Getting Amazon Redshift Data into Microsoft Fabric Pipelines.

If you’re working in Microsoft Fabric and need to pull data from Amazon Redshift, your first instinct is probably to reach for the Amazon Redshift connector. It’s right there in the list. It looks like it should just work.

The Problem with the Native Redshift Connector

The issue is that the connector doesn’t work, well it does, providing you’re only using it to connect to a Dataflow Gen2.

That means if you’re building a pipeline and want to use a Copy Data activity to move data from Redshift into a Lakehouse or Warehouse, you’re out of luck. The connector simply isn’t supported in that context.

While using Dataflow Gen2 is a viable option, it comes at a cost. They’re considerably more expensive to run than a standard Copy Data pipeline activity, and for large or frequent data loads, that cost adds up fast.

So what’s the alternative?

The Fix: ODBC via an On-Premises Data Gateway

The good news is there’s a perfectly solid workaround. By installing an On-Premises Data Gateway alongside the Amazon Redshift ODBC driver, you can create an ODBC connection that Fabric can use in pipeline activities (including Copy Data).

Here’s the key things to know before you start:

  • You must use the 64-bit version of the Amazon Redshift ODBC driver. The 32-bit driver is not supported.
  • You’ll need to configure a System DSN (not a User DSN) in the Windows ODBC Data Source Administrator.
  • The gateway machine needs network access to your Redshift cluster.

Step-by-Step: Setting It Up

Step 1: Install the On-Premises Data Gateway

Download and install the On-Premises Data Gateway from Microsoft. This is the standard gateway used across Power BI, Power Automate, and Fabric. If you already have one running in your environment, you can reuse it. Oh, and update it while you’re there (you’re welcome for the reminder).

Step 2: Install the Amazon Redshift ODBC Driver (64-bit)

Download the 64-bit Amazon Redshift ODBC driver from the AWS website (link). Make sure you grab the 64-bit version, the 32-bit driver will not work here.

Install it on the same machine as your On-Premises Data Gateway.

Step 3: Configure a System DSN

Once the driver is installed, open the ODBC Data Source Administrator (64-bit). You’ll find this by searching for “ODBC” in the Windows Start menu, make sure you open the 64-bit version, not the 32-bit one (both may appear).

  1. Go to the Drivers tab and ensure the Redshift driver is listed.
  1. Go to the System DSN tab.
  2. Click Add and select the Amazon Redshift ODBC driver from the list.
  3. Fill in your connection details server, port (default 5439), database name, and credentials.
  4. Test the connection to confirm it’s working.

    Important: Use System DSN, not User DSN. User DSNs are tied to the logged-in user account and won’t be accessible to the gateway service, which runs under a different account.

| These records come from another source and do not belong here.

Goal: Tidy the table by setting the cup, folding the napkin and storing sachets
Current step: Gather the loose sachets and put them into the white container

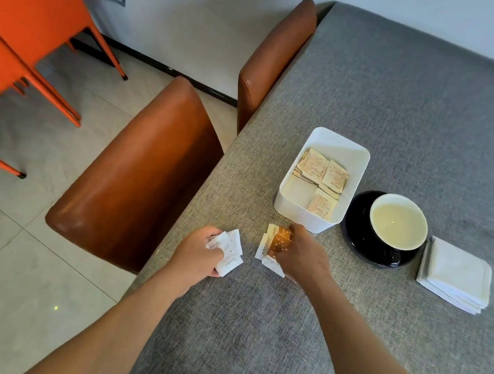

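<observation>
A white box (pixel 353 161) on the grey table holds several beige sachets (pixel 322 173). To its right a cup (pixel 399 220) with a pale inside stands on a black saucer (pixel 357 236). A folded white napkin (pixel 455 274) lies right of the saucer. My left hand (pixel 200 250) is closed around several white sachets (pixel 230 250) near the table's left edge. My right hand (pixel 304 255) rests on a small pile of orange-and-white sachets (pixel 275 244) just in front of the box, its fingers on them.
Two brown leather chairs (pixel 141 170) stand along the table's left edge. Orange metal chairs (pixel 22 22) stand farther left on the tiled floor. The grey tablecloth (pixel 414 100) stretches back to the wall.
</observation>
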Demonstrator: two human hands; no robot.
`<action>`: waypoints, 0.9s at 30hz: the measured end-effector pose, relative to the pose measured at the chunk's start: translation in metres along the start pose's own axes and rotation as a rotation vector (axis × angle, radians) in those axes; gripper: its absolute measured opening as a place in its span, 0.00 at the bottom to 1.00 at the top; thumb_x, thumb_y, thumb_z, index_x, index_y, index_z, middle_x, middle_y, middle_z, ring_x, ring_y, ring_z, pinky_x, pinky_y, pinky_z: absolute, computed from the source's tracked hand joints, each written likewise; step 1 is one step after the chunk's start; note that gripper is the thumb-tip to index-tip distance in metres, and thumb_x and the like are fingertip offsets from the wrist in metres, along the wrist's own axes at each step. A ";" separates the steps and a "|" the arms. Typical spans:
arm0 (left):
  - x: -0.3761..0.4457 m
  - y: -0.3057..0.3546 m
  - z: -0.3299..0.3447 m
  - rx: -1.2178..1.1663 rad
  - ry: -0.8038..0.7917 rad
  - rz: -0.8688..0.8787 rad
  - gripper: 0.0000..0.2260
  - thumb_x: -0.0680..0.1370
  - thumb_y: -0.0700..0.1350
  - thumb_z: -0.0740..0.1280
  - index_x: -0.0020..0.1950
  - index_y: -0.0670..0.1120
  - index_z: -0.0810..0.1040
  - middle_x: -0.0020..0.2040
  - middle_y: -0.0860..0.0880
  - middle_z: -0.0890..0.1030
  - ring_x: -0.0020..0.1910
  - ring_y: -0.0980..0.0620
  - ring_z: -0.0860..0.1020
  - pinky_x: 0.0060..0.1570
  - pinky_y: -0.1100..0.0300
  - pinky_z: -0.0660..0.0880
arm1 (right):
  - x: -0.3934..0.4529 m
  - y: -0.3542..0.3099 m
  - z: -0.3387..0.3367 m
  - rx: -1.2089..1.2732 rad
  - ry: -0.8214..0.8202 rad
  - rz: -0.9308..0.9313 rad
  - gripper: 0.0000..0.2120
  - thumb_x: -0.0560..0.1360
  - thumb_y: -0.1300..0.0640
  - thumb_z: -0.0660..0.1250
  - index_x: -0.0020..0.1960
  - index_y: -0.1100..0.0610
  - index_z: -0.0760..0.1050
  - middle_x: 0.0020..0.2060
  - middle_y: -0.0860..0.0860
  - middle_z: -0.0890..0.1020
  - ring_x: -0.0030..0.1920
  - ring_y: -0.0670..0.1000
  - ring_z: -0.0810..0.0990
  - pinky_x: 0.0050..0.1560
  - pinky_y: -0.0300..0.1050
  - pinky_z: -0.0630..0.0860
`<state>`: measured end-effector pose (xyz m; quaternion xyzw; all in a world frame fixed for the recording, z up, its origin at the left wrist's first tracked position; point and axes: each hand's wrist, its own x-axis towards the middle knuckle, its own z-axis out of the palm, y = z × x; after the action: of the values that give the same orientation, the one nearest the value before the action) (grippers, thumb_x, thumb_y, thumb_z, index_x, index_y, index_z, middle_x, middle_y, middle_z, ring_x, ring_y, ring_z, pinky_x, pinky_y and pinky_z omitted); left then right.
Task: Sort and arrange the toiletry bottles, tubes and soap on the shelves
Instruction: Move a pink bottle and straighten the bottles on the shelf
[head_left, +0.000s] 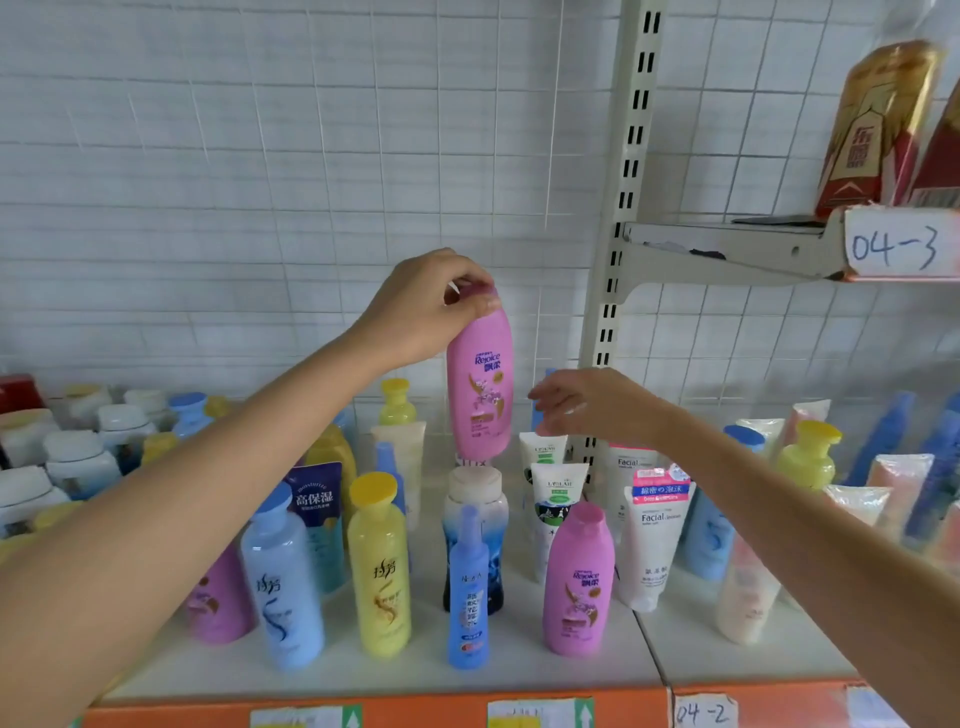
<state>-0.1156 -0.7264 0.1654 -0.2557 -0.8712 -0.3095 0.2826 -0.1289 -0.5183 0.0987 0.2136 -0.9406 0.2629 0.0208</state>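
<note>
My left hand (431, 306) pinches the cap of a pink Rejoice bottle (480, 384) and holds it upright in the air above the shelf (519, 670). To the right of that bottle my right hand (582, 405) hovers with relaxed fingers and holds nothing. A second pink Rejoice bottle (577, 582) stands at the shelf's front. Left of it stand a small blue spray bottle (468, 592), a yellow bottle (379, 566) and a light blue bottle (283, 582). A third pink bottle (218, 603) is partly hidden behind my left forearm.
White Facial tubes (652, 545) and green-label tubes (553, 509) stand right of centre. White jars (78, 462) crowd the far left. More blue and yellow bottles (808, 452) fill the right bay. A slotted upright post (618, 234) carries a higher shelf labelled 04-3 (893, 244).
</note>
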 end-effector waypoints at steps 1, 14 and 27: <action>0.000 0.003 0.000 0.011 -0.005 0.005 0.10 0.75 0.45 0.67 0.55 0.44 0.79 0.52 0.48 0.78 0.47 0.53 0.76 0.46 0.66 0.69 | -0.002 -0.008 -0.006 0.078 0.047 -0.036 0.22 0.69 0.53 0.73 0.62 0.53 0.73 0.54 0.47 0.80 0.53 0.45 0.79 0.60 0.39 0.73; -0.037 0.013 -0.036 0.052 -0.012 -0.053 0.10 0.74 0.46 0.69 0.54 0.47 0.79 0.51 0.53 0.81 0.46 0.57 0.80 0.45 0.72 0.72 | 0.015 -0.078 -0.003 0.253 0.169 -0.328 0.14 0.68 0.54 0.73 0.49 0.59 0.75 0.44 0.53 0.81 0.46 0.54 0.79 0.52 0.48 0.75; -0.073 -0.051 -0.122 0.122 -0.017 -0.201 0.21 0.64 0.57 0.73 0.50 0.44 0.80 0.45 0.47 0.83 0.44 0.49 0.81 0.51 0.49 0.77 | 0.072 -0.174 0.044 0.250 0.142 -0.519 0.16 0.66 0.53 0.75 0.49 0.58 0.75 0.39 0.47 0.79 0.38 0.41 0.76 0.40 0.27 0.70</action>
<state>-0.0547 -0.8642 0.1769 -0.1519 -0.9120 -0.2804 0.2579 -0.1189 -0.7025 0.1557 0.4291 -0.8110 0.3771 0.1264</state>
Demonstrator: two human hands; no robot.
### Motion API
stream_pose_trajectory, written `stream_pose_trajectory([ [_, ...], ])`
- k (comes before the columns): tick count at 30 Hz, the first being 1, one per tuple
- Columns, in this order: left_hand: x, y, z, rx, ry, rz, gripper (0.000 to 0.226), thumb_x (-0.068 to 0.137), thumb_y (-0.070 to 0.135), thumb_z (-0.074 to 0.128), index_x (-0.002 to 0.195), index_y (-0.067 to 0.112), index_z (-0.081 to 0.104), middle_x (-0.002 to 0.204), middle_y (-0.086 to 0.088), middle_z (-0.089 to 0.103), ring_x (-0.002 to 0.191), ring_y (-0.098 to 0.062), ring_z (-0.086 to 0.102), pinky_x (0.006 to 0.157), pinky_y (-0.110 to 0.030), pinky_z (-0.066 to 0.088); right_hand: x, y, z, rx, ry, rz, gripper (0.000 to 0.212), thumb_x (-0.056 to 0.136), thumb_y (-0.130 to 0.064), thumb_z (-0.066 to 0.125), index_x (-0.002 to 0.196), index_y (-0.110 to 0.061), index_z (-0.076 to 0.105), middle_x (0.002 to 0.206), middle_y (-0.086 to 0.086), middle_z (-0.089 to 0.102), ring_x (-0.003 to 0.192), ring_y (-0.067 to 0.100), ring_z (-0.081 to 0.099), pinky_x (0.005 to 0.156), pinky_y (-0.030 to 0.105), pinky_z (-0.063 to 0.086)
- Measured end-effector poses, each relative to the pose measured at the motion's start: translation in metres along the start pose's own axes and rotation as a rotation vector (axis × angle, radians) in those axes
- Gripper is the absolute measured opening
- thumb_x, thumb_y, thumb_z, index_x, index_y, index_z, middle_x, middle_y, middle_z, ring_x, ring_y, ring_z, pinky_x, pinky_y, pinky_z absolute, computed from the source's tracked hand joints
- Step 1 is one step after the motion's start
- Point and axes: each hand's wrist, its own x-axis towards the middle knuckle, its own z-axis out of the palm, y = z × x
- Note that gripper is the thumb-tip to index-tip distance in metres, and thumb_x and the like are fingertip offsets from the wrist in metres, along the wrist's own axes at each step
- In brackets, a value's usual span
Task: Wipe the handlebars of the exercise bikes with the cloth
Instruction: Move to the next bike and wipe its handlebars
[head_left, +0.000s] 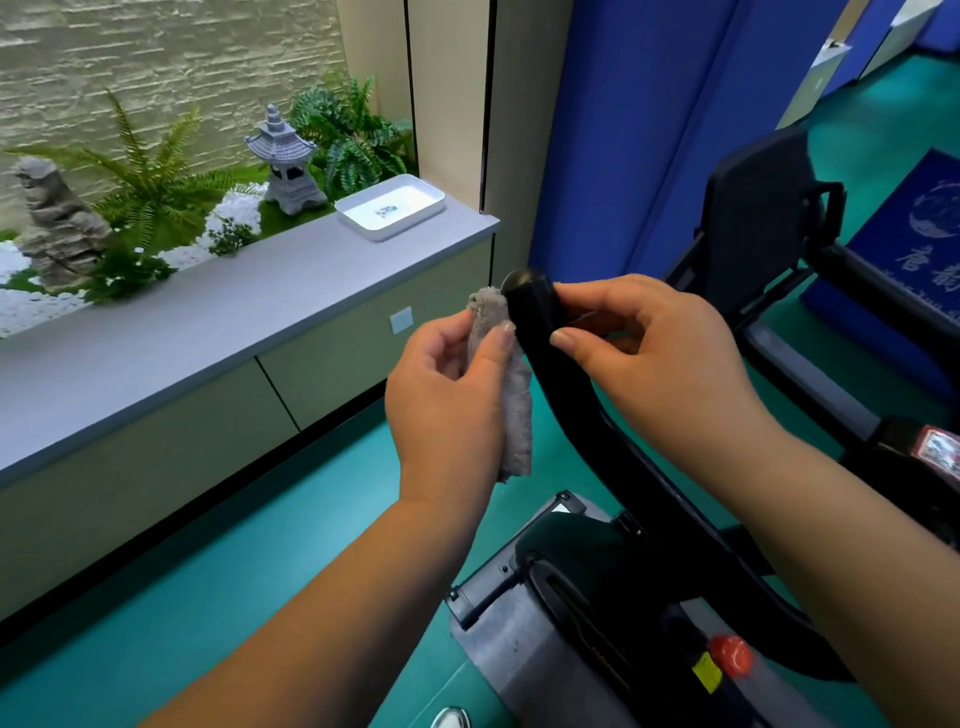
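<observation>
At frame centre, a grey cloth is gripped by the left hand — the black handlebar is pinched by the right hand.

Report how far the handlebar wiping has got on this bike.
Done: nothing can be confirmed; the black handlebar shows no visible wipe marks. In hand: the left hand holds the grey cloth against the left side of the bar near its tip, while the right hand steadies that tip. Left: the lower run of the bar toward the bike body, plus any other bars, which are out of view.
</observation>
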Motion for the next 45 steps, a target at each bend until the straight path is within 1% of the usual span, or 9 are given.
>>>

    Step 4: Create an ODBC Connection in Microsoft Fabric

    With the gateway and DSN in place, head over to Microsoft Fabric and navigate to your workspace settings or the Manage Connections area.

    1. Create a New Connection.
    2. Select ODBC as the connection type.
    3. Choose your registered On-Premises Data Gateway.
    4. In the connection string, enter “DSN=[DSN Name”], where the DSN name is the name that you configured in the ODBC Data Source Administrator tool .
    5. Provide credentials and save.

    Step 5: Use It in a Pipeline

    Now that the ODBC connection exists in Fabric, you can reference it in a Copy Data activity inside a pipeline, just as you would with any other supported database connector.

    Set your source to the ODBC connection, configure your query or table, point it at your destination (Lakehouse, Warehouse, etc.), and you’re good to go.

    Why This Works Where the Native Connector Doesn’t

    The native Redshift connector in Fabric is built specifically for Dataflow Gen2’s Power Query engine, which is where its support ends today. ODBC, on the other hand, is a much more universal interface, and Fabric’s pipeline engine has full support for ODBC connections brokered through an On-Premises Data Gateway.

    It’s a bit more setup upfront, but once it’s in place it’s reliable, pipeline-friendly, and significantly cheaper to run at scale compared to Dataflow Gen2.

    So to conclude…

    If you’re already working heavily in Fabric Pipelines, the ODBC route is the one to go with. The native connector is a dead end for anything beyond Dataflow Gen2 and the ODBC method is much cheaper to run.